## [EXERCISE GOAL]
Please copy the data shown below, word for word.

## [DATA EXTRACT]
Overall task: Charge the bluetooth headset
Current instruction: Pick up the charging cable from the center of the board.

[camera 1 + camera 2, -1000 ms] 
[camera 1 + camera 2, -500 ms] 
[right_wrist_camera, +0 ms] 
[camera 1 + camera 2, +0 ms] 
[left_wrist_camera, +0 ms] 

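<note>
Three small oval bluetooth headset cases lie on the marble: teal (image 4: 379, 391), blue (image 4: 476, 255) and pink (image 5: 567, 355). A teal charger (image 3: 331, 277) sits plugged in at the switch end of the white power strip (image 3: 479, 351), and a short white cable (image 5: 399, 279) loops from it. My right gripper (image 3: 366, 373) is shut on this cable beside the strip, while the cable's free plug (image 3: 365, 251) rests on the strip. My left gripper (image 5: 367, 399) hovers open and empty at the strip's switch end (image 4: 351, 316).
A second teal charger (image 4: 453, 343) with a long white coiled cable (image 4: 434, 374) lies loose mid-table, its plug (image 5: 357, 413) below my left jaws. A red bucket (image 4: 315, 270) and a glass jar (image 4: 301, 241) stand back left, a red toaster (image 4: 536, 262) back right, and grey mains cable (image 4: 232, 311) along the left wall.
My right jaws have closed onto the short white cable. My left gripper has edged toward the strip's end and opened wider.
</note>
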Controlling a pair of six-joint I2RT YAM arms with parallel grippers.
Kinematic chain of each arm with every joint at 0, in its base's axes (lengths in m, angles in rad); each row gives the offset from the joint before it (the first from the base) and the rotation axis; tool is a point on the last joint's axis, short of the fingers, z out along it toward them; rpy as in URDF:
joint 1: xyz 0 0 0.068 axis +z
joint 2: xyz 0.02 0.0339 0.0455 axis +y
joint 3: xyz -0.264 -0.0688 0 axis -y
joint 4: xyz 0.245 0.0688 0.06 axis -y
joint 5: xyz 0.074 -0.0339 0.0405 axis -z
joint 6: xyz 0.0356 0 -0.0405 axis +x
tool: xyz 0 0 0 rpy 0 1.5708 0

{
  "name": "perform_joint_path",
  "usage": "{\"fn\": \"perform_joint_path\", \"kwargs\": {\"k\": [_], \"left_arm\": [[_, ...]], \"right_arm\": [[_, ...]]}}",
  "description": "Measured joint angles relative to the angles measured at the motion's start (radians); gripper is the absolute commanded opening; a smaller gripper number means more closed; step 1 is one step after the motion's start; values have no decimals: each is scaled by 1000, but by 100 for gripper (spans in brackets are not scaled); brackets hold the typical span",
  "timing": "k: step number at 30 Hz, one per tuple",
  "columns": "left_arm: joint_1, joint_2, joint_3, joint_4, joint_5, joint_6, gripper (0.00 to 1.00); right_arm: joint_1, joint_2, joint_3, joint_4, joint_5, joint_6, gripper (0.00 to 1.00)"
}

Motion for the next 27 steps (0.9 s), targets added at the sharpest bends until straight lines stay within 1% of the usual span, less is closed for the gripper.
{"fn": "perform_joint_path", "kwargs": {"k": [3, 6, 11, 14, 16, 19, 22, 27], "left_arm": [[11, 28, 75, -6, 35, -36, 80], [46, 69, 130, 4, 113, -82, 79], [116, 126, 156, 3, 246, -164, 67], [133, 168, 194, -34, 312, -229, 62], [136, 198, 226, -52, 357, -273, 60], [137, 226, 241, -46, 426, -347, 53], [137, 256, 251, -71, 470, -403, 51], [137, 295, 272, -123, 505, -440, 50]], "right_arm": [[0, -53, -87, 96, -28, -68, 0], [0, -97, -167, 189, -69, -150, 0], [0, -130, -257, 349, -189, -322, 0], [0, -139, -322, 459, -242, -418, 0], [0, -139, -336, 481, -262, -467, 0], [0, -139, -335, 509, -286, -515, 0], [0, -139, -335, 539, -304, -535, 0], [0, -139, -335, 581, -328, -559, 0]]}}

## [WRITTEN ANSWER]
Overall task: Charge the bluetooth headset
Current instruction: Pick up the charging cable from the center of the board.

[camera 1 + camera 2, -1000 ms] 
[camera 1 + camera 2, -500 ms] 
[right_wrist_camera, +0 ms] 
[camera 1 + camera 2, +0 ms] 
[left_wrist_camera, +0 ms] 

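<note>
Three small oval bluetooth headset cases lie on the marble: teal (image 4: 379, 391), blue (image 4: 476, 255) and pink (image 5: 567, 355). A teal charger (image 3: 331, 277) sits plugged in at the switch end of the white power strip (image 3: 479, 351), and a short white cable (image 5: 399, 279) loops from it. My right gripper (image 3: 366, 373) is shut on this cable beside the strip, while the cable's free plug (image 3: 365, 251) rests on the strip. My left gripper (image 5: 367, 399) hovers open and empty at the strip's switch end (image 4: 351, 316).
A second teal charger (image 4: 453, 343) with a long white coiled cable (image 4: 434, 374) lies loose mid-table, its plug (image 5: 357, 413) below my left jaws. A red bucket (image 4: 315, 270) and a glass jar (image 4: 301, 241) stand back left, a red toaster (image 4: 536, 262) back right, and grey mains cable (image 4: 232, 311) along the left wall.
My right jaws have closed onto the short white cable. My left gripper has edged toward the strip's end and opened wider.
</note>
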Controlling a pair of six-joint I2RT YAM arms with parallel grippers.
Kinematic chain of each arm with every joint at 0, in its base's axes (lengths in m, angles in rad); each row gives the offset from the joint before it (the first from the base) and the rotation axis; tool is a point on the last joint's axis, short of the fingers, z out along it toward them; rpy as in URDF:
joint 1: xyz 0 0 0.068 axis +z
joint 2: xyz 0.02 0.0339 0.0455 axis +y
joint 3: xyz -0.264 -0.0688 0 axis -y
joint 4: xyz 0.245 0.0688 0.06 axis -y
joint 5: xyz 0.074 -0.0339 0.0405 axis -z
joint 6: xyz 0.0356 0 -0.0405 axis +x
tool: xyz 0 0 0 rpy 0 1.5708 0

{
  "name": "perform_joint_path",
  "usage": "{\"fn\": \"perform_joint_path\", \"kwargs\": {\"k\": [_], \"left_arm\": [[_, ...]], \"right_arm\": [[_, ...]]}}",
  "description": "Measured joint angles relative to the angles measured at the motion's start (radians); gripper is the absolute commanded opening; a smaller gripper number means more closed; step 1 is one step after the motion's start; values have no decimals: each is scaled by 1000, but by 100 for gripper (spans in brackets are not scaled); brackets hold the typical span",
  "timing": "k: step number at 30 Hz, one per tuple",
  "columns": "left_arm: joint_1, joint_2, joint_3, joint_4, joint_5, joint_6, gripper (0.00 to 1.00); right_arm: joint_1, joint_2, joint_3, joint_4, joint_5, joint_6, gripper (0.00 to 1.00)"
}

Motion for the next 27 steps (0.9 s), targets added at the sharpest bends until straight lines stay within 1% of the usual span, less is closed for the gripper.
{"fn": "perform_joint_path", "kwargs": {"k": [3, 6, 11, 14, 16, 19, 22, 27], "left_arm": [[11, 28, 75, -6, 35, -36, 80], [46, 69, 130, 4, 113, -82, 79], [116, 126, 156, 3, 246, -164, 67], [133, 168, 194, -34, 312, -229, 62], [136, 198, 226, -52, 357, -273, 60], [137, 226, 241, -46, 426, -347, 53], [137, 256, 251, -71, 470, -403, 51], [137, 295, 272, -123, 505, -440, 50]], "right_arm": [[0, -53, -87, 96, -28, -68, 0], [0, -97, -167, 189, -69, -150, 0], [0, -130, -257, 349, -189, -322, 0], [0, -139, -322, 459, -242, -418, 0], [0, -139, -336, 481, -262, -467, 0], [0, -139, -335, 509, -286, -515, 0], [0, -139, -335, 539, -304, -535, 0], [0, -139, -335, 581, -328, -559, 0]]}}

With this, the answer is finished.